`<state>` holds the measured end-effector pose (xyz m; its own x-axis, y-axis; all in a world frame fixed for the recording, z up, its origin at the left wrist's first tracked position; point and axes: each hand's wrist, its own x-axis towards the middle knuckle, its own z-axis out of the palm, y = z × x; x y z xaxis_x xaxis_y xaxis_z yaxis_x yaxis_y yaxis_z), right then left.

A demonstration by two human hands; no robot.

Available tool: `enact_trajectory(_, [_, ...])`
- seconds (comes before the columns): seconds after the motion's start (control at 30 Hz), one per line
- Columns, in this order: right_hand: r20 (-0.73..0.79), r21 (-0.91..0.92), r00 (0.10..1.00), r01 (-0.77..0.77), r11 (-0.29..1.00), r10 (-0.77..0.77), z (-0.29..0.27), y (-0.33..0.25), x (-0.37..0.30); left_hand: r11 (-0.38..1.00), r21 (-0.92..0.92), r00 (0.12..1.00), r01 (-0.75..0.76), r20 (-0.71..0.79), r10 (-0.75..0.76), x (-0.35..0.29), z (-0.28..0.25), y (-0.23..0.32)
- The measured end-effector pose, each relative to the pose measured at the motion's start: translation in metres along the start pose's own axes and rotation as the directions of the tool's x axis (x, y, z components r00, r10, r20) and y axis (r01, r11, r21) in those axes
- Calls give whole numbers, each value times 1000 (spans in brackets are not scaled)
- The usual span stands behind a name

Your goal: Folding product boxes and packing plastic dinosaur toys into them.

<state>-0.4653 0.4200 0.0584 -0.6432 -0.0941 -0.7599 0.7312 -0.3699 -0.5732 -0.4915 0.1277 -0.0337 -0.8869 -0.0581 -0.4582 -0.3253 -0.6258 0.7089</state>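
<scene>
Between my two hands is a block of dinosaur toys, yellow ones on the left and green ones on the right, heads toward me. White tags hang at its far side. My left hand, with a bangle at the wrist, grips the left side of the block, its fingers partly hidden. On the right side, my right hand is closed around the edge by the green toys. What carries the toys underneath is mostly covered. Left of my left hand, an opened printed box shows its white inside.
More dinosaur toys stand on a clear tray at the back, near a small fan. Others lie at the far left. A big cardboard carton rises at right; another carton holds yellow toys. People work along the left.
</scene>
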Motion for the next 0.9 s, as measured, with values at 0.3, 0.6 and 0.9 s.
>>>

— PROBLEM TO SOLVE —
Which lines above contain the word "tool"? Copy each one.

— TASK RESULT —
Available tool: `enact_trajectory(_, [_, ...])`
- The measured end-effector pose, each relative to the pose measured at the motion's start: translation in metres along the start pose's own axes and rotation as the directions of the tool's x axis (x, y, z components r00, r10, r20) and y axis (r01, r11, r21) in those axes

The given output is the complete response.